Researchers and clinicians find that in some people an
apparently isolated peroneal neuropathy is actually the leading
edge of a more widespread polyneuropathy. "Polyneuropathy" means
that peripheral nerves are impaired in a more diffuse
pattern--not just single nerves in single places. So in some
cases of apparent peroneal neuropathy further investigations
turn up polyneuropathy due to other causes, for example,
diabetes, excessive alcohol consumption or genetic factors.
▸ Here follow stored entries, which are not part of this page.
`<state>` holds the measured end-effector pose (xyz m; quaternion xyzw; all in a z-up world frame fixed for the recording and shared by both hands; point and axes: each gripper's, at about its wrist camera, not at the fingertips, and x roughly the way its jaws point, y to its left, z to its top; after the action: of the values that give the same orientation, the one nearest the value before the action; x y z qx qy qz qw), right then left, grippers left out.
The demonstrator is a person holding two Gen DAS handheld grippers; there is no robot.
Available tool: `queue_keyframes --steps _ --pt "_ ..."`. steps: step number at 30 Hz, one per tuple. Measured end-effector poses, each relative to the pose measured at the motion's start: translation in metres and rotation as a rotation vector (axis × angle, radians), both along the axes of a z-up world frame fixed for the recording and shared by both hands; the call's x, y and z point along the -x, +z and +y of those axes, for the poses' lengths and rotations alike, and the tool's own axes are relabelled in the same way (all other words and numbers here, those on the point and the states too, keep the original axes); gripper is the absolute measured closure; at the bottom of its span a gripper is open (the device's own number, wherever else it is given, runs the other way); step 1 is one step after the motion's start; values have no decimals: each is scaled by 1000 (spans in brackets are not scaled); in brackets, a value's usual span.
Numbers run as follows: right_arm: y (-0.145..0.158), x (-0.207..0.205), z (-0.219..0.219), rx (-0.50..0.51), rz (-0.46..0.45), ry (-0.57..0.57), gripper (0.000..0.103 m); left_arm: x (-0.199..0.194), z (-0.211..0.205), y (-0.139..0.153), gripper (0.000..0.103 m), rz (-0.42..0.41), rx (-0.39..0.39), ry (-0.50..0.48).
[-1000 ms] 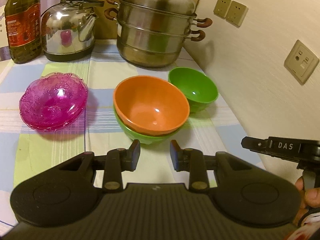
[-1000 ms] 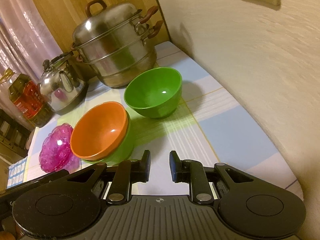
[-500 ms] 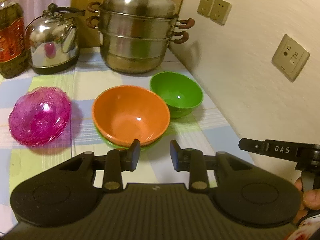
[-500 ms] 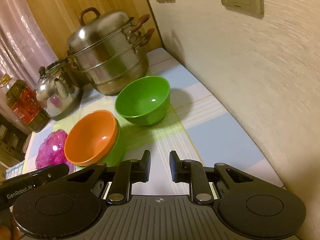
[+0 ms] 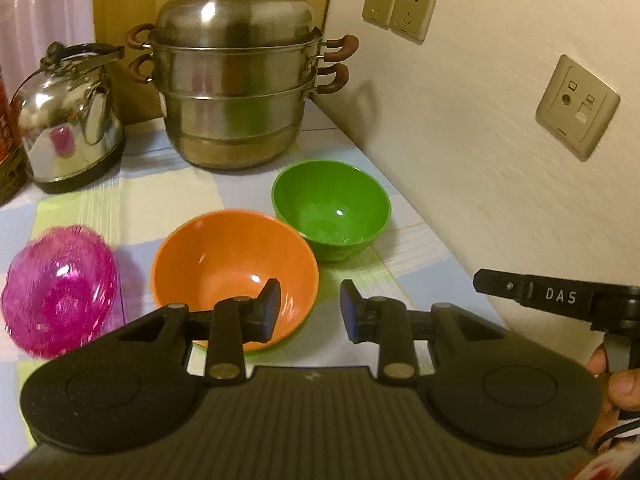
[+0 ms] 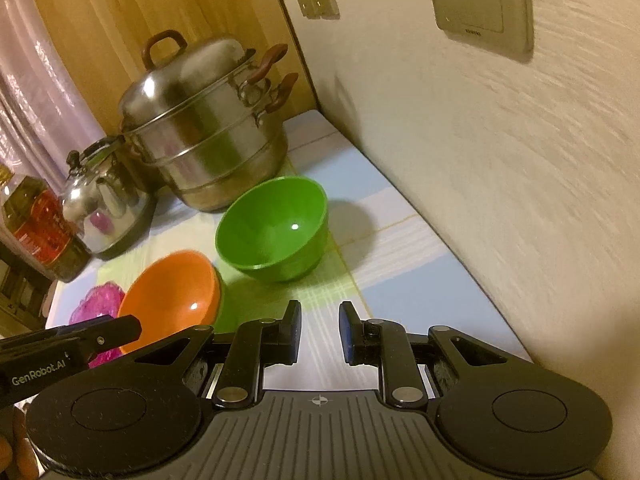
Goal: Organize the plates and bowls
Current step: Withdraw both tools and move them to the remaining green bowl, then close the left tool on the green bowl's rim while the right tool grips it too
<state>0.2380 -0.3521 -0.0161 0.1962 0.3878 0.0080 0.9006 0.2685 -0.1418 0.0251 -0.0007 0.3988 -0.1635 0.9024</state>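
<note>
An orange bowl [image 5: 234,268] sits nested in a green bowl whose rim shows beneath it. A second green bowl [image 5: 331,214] stands alone to its right, near the wall. A pink glass dish [image 5: 58,306] lies at the left. My left gripper [image 5: 308,310] is open and empty, hovering above the orange bowl's near right rim. My right gripper [image 6: 319,334] is open and empty, above the cloth in front of the lone green bowl [image 6: 276,228]. The orange bowl [image 6: 170,300] and pink dish [image 6: 96,306] show at its left.
A large steel steamer pot [image 5: 236,92] and a steel kettle [image 5: 68,120] stand at the back. An oil bottle [image 6: 36,228] stands at far left. A wall [image 5: 500,140] with sockets borders the table's right side. A checked cloth [image 6: 400,280] covers the table.
Both grippers have pulled back and risen, so the bowls look smaller. The left view has swung right, shifting the bowls leftward. No object has moved.
</note>
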Motion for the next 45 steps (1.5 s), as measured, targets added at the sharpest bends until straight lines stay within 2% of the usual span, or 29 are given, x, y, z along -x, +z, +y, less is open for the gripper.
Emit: queue_keyframes --steps 9,16,17,18,20,28,37,42,45 --pt "-6 -42 -1 7 3 19 82 -62 -1 -4 75 24 -2 -17" --pt "-14 -80 -4 -1 4 25 80 -123 12 -16 71 86 30 1" --pt "-16 -85 -4 -3 6 23 75 -131 13 -17 67 89 32 -2" --pt "-17 -91 -5 -8 8 21 63 -137 12 -18 65 93 35 -4" --pt "-20 -102 -6 -19 7 18 54 -151 12 -23 64 113 51 -13" --pt "-39 -143 -7 -24 46 21 54 -195 3 -54 64 197 47 -27" --pt "-71 -173 -6 -43 120 46 54 -213 -6 -82 64 245 32 -46" --pt "-84 -183 -5 -52 142 49 54 -220 -14 -91 67 259 8 -58" --pt "-91 -187 -6 -59 152 44 57 -221 -17 -95 74 256 3 -63"
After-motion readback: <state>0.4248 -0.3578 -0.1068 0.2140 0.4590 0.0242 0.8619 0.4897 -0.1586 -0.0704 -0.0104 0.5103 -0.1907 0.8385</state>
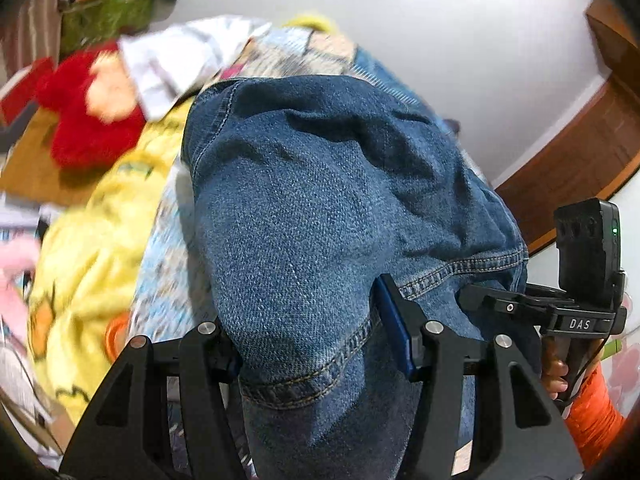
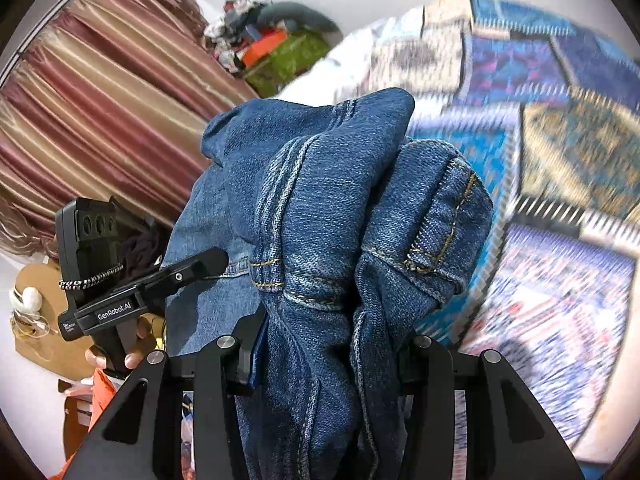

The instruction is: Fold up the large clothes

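Jeans (image 1: 320,200) bunched betw. both grippers, L gripper (image 1: 320,344) & R gripper (image 2: 324,344) fingers each pinching denim, bulk draped far of fingers over bed (image 2: 560,160).

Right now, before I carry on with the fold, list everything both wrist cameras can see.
jeans: one, blue denim, bunched, clamped in both grippers
patterned quilt: one, blue and cream, under the jeans
yellow blanket: one, left in left view
red plush toy: one, far left
striped curtain: one, maroon and cream, left in right view
green bin: one, heaped with clutter, by the wall
left gripper: black, shut on jeans
right gripper: black, shut on jeans
hand: one, holding the left gripper's handle
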The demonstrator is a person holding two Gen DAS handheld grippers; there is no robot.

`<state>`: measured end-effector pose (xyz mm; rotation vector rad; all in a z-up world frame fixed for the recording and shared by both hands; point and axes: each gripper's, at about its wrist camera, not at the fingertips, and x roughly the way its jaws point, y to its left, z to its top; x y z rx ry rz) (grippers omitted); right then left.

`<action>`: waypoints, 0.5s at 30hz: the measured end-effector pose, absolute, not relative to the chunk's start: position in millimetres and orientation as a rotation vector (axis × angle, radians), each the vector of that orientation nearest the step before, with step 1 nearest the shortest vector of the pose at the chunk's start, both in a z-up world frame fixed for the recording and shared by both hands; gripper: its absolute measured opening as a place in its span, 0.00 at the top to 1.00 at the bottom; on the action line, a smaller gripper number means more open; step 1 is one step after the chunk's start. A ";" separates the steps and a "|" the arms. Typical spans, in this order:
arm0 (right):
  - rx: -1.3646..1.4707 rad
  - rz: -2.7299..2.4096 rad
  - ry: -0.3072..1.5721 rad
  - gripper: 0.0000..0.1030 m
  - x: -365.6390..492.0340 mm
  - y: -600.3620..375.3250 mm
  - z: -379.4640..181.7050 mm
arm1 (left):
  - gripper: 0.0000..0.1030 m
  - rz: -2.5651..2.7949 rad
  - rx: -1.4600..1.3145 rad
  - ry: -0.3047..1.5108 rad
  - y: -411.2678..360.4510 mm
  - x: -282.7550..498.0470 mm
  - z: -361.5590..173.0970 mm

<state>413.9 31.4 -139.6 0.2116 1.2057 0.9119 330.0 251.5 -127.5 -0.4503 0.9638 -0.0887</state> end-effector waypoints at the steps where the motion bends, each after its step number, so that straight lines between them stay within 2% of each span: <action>1: 0.212 0.911 1.229 0.59 412.2 36.4 -149.7 | 0.45 -0.078 -0.461 0.982 254.9 326.9 -139.2; 7: 0.184 0.893 1.352 0.59 405.6 60.3 -211.8 | 0.45 -0.033 -0.486 1.090 270.5 312.6 -202.1; 12: 0.073 0.927 1.345 0.56 401.9 69.9 -223.0 | 0.36 0.003 -0.454 1.064 268.4 292.9 -221.7; 15: -0.028 0.937 1.317 0.45 388.9 67.4 -218.1 | 0.34 0.034 -0.362 1.041 261.9 279.5 -214.6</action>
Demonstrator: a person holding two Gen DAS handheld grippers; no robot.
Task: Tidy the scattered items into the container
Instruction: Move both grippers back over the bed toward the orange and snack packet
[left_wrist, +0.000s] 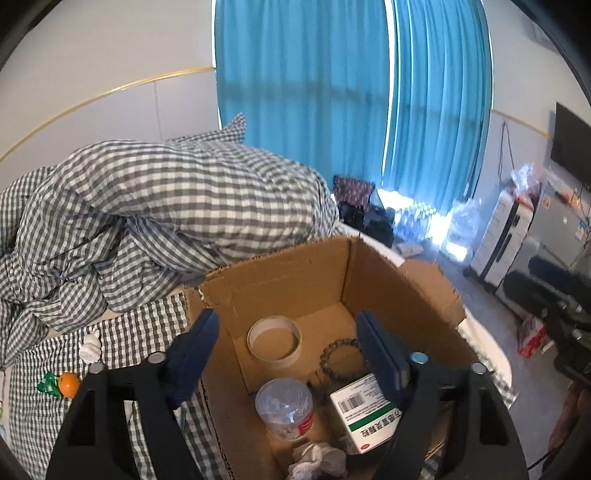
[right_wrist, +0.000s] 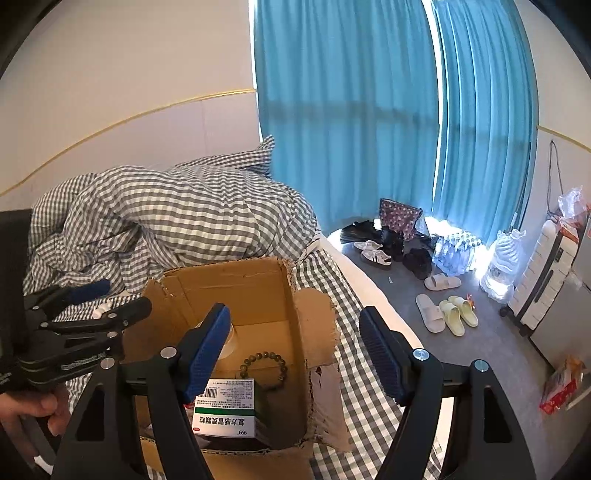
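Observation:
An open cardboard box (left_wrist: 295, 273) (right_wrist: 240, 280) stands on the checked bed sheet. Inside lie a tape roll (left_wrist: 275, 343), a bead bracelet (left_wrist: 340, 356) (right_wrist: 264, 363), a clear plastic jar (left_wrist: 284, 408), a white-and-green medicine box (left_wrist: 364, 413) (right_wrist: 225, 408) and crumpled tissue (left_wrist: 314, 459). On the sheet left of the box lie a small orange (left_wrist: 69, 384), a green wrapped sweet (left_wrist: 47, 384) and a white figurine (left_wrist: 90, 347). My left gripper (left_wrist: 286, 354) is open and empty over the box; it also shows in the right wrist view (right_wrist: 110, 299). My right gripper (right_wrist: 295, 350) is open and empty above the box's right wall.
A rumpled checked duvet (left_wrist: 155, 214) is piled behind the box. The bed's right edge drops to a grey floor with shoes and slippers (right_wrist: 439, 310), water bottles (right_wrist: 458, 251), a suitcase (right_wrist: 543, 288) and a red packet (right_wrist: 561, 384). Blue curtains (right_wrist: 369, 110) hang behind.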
How are cases evaluated? The physician's evaluation starts with
the time-honored methods of history-taking and physical
examination. As part of the physical examination the doctor
inventories which muscles are weak (and which are not) and maps
out areas of numbness affecting the skin. Additional testing
with electromyography and nerve conduction studies, which check
on electrical functions of the muscles and nerves, often
provides valuable information, including whether additional
nerves are affected and how bad the impairments are.
How about treatment? Treatment varies according to what caused
the peroneal neuropathy in the first place, but let's consider a
typical case unrelated to severe trauma. Nonsurgical approaches
are usually tried first, including avoidance of further pressure
on the peroneal nerve, improved nutrition and supplementation of
the diet with vitamins. A simple brace applied to the ankle
improves walking. In many cases the nerve recovers without
anything more drastic being done. But if these conservative
treatments fail (and the peroneal neuropathy is not part of a
more widespread polyneuropathy) then surgical exploration of the
fibular tunnel is often indicated. If the nerve is pinched, then
the surgeon frees up the nerve from whatever was pinching it.